Patrick spent most of the day in the bed because he was often exhausted.
He’s always tired, and all the time he hurts. Patrick Schutz from Neuchâtel has fibromyalgia – an invisible condition that is not recognized by disability insurance.
Pain, pain, nothing but pain: Patrick Schuts (41) from Neuchâtel has always the feeling that he has a flu – without fever, but with an enormous, leaden fatigue. He would like to stay in bed all day and spend the time there. “Every part of my body hurts, fortunately not everyone at the same time,” he told a magazine “L’illustré.”
Patrick Schutz and his partner have three-year-old daughter Naya. Even if he plays with her only 20 minutes, it takes away the energy for the whole day. “When I’ve slept, and then awake, I’m just as tired as I have never slept.” He has lost many friends who believe he pretends. In the evening he cannot go out with them as he used to, go to bed at 7 pm to relax.
The diagnosis of his suffering a year ago revealed: Fibromyalgia. It is estimated that 400,000 people are affected in Switzerland. The problem: Fibromyalgia is not recognized by disability insurance (IV). There is no scientific evidence: there is no evidence to be found in the blood and on radiographs. Hundreds of symptoms characterize fibromyalgia. It is determined by the exclusion of other diseases and by means of a test: Usually tender points are used.
If eleven or more of 18 (tender points) have an increased pain, the suspicion of fibromyalgia is present. These diagnosis points lie close to the tendon-muscle approach. The cause of the disease is unclear and can only be limited by medical measures. Patrick’s protection must take many medications: painkillers, antidepressants, vitamins, medications to protect the stomach and drops against the sensitive, dry eyes. “It is an invisible suffering,” says Schutz. He wants as many people as possible to know about it, has set up a Facebook site, so that fibromyalgia reaches the consciousness of the population.

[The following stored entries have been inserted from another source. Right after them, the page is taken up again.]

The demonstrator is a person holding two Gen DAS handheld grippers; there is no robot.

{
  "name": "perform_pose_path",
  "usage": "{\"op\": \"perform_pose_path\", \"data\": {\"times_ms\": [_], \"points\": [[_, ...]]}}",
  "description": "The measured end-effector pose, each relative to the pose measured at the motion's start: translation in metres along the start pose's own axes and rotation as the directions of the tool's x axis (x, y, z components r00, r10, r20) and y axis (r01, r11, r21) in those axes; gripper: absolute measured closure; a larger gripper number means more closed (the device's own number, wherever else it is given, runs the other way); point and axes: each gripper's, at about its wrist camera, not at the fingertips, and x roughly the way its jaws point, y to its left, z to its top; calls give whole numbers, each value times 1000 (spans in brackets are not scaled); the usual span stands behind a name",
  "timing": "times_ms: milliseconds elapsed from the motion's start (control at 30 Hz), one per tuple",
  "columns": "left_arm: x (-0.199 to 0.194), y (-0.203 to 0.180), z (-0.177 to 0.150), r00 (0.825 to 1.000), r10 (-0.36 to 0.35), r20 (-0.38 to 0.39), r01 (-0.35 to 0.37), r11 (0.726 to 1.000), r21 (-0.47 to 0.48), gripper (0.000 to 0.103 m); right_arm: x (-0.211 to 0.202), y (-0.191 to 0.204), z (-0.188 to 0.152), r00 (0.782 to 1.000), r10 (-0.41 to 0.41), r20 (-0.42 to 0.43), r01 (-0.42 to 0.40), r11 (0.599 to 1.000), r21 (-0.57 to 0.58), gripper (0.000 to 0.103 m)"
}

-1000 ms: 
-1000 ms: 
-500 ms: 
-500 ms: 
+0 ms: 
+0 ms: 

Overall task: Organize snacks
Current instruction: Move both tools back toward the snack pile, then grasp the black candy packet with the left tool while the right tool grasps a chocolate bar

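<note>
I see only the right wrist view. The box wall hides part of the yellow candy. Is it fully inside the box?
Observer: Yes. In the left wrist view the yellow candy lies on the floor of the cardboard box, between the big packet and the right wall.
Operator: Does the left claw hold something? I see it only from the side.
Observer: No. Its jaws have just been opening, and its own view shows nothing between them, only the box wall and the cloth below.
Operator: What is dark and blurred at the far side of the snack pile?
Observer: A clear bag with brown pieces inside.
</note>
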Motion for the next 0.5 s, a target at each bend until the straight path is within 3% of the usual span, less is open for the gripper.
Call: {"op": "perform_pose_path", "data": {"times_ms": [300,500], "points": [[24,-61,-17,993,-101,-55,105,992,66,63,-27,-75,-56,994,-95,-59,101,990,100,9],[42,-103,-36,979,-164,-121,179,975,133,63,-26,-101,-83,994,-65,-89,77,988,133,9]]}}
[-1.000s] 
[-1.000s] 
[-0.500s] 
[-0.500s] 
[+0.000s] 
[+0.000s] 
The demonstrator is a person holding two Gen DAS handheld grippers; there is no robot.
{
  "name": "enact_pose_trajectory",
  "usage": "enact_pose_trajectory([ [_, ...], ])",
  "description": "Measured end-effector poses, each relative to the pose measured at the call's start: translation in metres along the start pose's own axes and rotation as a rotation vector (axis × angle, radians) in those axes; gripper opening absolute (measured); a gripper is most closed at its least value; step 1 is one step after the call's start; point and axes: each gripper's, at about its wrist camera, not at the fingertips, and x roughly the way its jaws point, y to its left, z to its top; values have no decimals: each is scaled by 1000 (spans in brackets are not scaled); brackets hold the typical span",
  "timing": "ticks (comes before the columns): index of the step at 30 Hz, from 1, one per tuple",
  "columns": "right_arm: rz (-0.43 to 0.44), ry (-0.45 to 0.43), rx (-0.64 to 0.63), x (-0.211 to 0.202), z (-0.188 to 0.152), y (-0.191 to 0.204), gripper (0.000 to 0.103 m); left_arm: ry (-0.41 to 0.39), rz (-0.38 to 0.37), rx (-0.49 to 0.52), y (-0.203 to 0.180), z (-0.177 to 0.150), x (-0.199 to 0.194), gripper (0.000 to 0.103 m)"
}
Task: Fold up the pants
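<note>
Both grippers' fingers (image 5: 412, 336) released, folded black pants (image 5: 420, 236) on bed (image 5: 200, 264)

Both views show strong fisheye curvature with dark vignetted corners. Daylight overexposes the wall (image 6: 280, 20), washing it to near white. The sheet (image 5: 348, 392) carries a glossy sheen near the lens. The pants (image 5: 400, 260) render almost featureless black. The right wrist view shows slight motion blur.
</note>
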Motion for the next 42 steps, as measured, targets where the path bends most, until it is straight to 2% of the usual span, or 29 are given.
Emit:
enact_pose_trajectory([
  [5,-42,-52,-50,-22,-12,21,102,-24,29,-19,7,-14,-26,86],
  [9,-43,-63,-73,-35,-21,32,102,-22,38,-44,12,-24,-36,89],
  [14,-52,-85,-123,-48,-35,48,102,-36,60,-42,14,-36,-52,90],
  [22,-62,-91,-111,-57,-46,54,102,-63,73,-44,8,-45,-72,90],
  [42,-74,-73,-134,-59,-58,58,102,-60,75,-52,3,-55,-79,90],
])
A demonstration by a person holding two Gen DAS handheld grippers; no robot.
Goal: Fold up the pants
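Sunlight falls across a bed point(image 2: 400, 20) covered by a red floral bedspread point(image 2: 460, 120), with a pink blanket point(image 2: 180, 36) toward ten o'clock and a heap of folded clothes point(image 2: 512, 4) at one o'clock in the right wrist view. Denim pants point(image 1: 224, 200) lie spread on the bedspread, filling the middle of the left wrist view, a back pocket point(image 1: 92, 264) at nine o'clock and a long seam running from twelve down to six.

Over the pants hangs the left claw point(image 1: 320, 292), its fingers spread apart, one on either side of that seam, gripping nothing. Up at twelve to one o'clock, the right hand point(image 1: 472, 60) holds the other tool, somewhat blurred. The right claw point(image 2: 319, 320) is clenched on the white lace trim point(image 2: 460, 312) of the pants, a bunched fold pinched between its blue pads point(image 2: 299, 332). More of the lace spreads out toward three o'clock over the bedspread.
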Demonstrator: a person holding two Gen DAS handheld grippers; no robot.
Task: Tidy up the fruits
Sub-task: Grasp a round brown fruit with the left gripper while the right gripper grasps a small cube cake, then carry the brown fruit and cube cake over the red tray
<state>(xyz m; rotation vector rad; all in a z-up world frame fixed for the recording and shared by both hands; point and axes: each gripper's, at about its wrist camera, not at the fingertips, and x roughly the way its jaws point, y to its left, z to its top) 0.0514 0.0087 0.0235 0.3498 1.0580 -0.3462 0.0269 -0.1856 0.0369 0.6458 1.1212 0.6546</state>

Patrick has been unemployed for two years and lives from social assistance. If the IV would at least partly acknowledge the suffering, he would have already been helped. So he hopes for financial support because of his depression and chronic fatigue. His greatest hope is a popular initiative that has just been launched and calls for recognition of fibromyalgia as a disease.
He plays with his daughter Naya, but after 20 minutes his energy is exhausted.
Patrick is lying on a pain-relieving mat.